3.3 Buyer’s Knowledge of Company. Buyer has owned 50% of the Company since the formation of the Company, and has been significantly involved in all aspects of the operations and management of the Company. Buyer is completely familiar with the business, technologies, financial condition, risks, and prospects of the Company, and Seller has made no representation or warranty regarding the Company, its business, technologies, financial condition or prospects. Seller is selling Seller’s Interest without representation, warranty, promise, or guarantee of any kind or nature (except as set forth in Article II), and Buyer is purchasing Seller’s Interest based entirely on Buyer’s knowledge of the Company, and without reliance on any information or representations made or allegedly made by Seller, its employees or agents.
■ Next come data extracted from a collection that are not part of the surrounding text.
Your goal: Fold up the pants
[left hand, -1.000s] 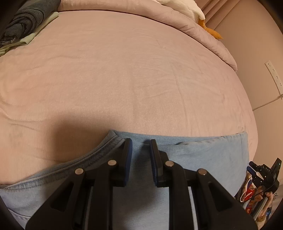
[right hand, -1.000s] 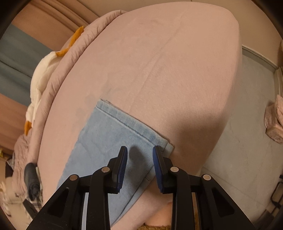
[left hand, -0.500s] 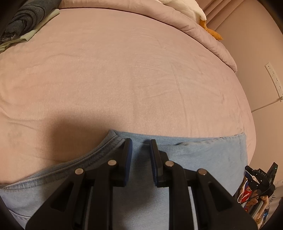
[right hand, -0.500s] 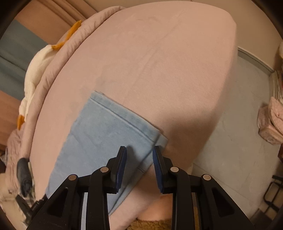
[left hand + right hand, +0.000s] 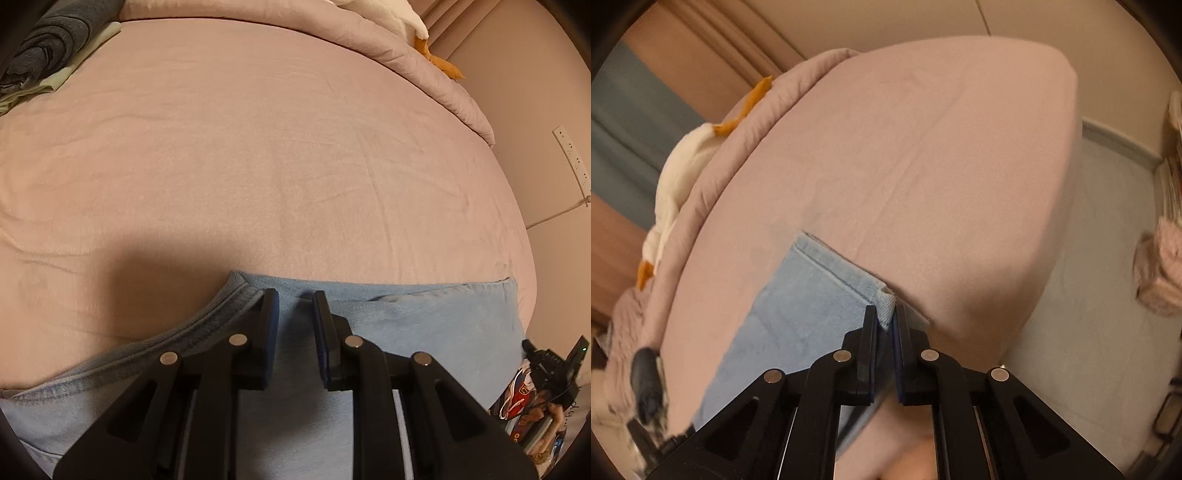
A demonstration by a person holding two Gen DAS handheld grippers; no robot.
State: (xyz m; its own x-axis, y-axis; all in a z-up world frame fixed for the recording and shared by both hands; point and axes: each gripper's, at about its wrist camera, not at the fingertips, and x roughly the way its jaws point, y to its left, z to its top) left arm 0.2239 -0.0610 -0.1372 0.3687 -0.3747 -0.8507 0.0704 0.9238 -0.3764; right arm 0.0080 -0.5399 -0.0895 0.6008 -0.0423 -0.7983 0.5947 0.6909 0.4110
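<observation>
Light blue denim pants [image 5: 424,325] lie flat along the near edge of the pink bed [image 5: 258,166]. In the left wrist view my left gripper [image 5: 294,299] is open, its jaws apart over the waistband end of the pants, with denim showing between them. In the right wrist view the pants [image 5: 798,317] run from the hem toward the lower left. My right gripper [image 5: 885,314] is shut on the hem corner of the pants, and a small fold of denim sticks up between the jaws.
A folded dark grey garment [image 5: 48,48] lies at the bed's far left. A rolled pink duvet [image 5: 388,44] with a white and orange plush toy [image 5: 683,162] lies along the far side. The floor [image 5: 1100,258] lies beyond the bed edge to the right.
My right gripper has closed on the hem corner of the pants; it was open over it before. My left gripper has stayed open and still over the waistband.
</observation>
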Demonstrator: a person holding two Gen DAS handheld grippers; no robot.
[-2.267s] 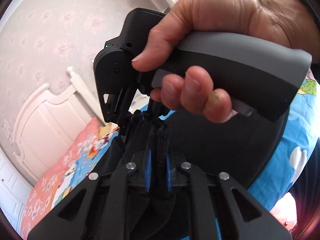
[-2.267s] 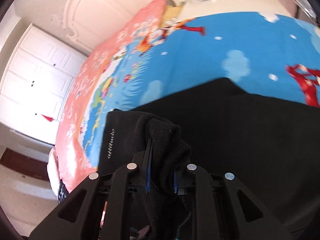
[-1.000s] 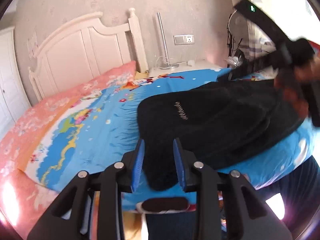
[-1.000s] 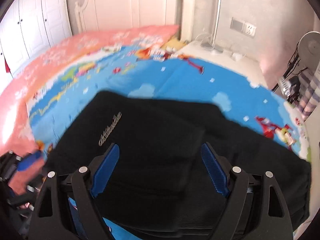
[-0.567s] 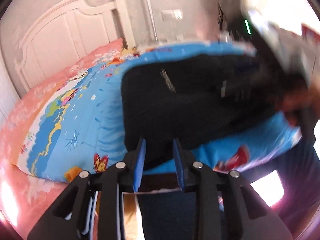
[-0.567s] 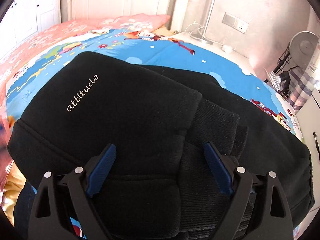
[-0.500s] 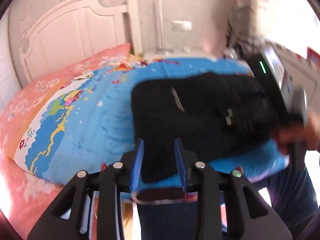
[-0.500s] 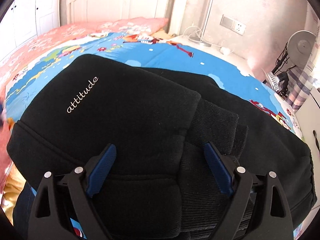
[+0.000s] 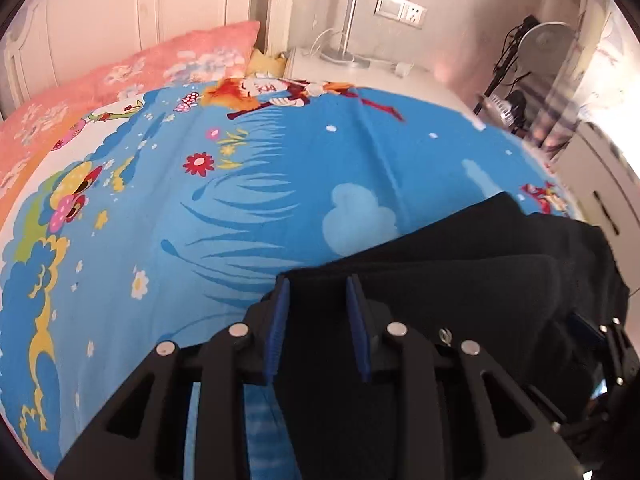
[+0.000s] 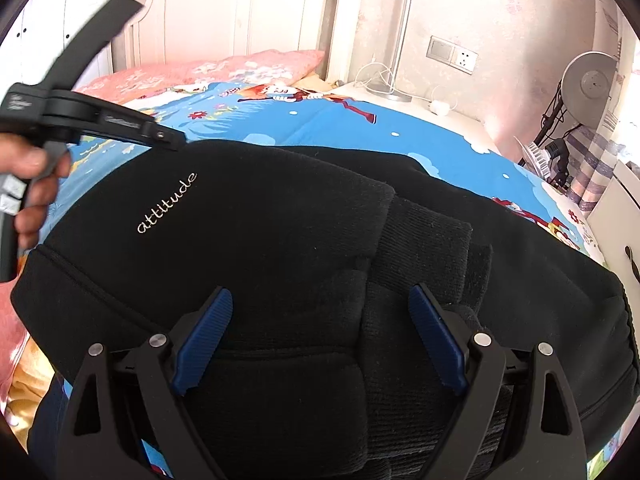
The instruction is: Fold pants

3.4 Investment Representations. Buyer is acquiring the Seller’s Interest for Buyer’s own account and is not acquiring the Seller’s Interest with a view to or for sale in connection with any distribution thereof within the meaning of the Securities Act of 1933, as amended.

ARTICLE IV

COVENANTS OF BUYER; POST-CLOSING MATTERS

4.1 Sublease. The Company is party to a sublease for certain premises located at 1601 East Olympic Avenue, Bay 509-510, Los Angeles, California 90021, dated as of July 27, 2011, pursuant to which Witt and Perricone are the Sublessors and Los Angeles Wholesale Produce Market, LLC is the Landlord (the “Sublease”). Buyer shall use its best efforts to have Seller released as a guarantor of the Sublease effective as of the Effective Date; provided, however, that Buyer’s obligations shall be limited to requesting that Sublessors agree to release Seller from its guaranty. Buyer shall not exercise its option to extend the term of the Sublease or otherwise extend the term or expand the premises beyond the term and square footage leased under the Sublease as of the Effective Date or otherwise enter into any agreement or take any action that would increase or extend the obligations of Buyer under the Sublease unless and until


Seller has been released as guarantor under the Sublease. If any notice of Buyer’s purchase of Seller’s Interest or any consent of Sublessors or the Landlord is required under the Sublease (including by incorporation of the terms of the master lease), Buyer shall deliver such notice or obtain such consent.

4.2 Employees. Two employees of Seller (Paul Stanke and Susan Arenyz) will terminate their employment with Seller and Buyer will cause those employees to be hired by the Company, effective as of the day after the Effective Date. On the Effective Date, Seller shall pay all required compensation and employee-related benefits directly to Stanke and Arenyz through the Effective Date. In addition, Seller shall, at Seller’s expense, continue to provide health insurance coverage to Stanke and Arenyz through Seller’s payment of COBRA costs for a period not to exceed ninety (90) days following the termination of their employment with Seller.

4.3 Notification of Transaction. Seller shall make such filings with the Securities and Exchange Commission as may be required in connection with this transaction. Buyer and Seller may make such public announcements (including, without limitation, press releases and announcements in trade and industry publications and publications of general interest) as each deems appropriate; provided, however, that such public announcements shall be subject to review and approval by the other party, to be granted or denied within three business days of request, with consent not to be unreasonably withheld and with silence being deemed consent. The parties shall reasonably cooperate with each other in making such announcements and filings.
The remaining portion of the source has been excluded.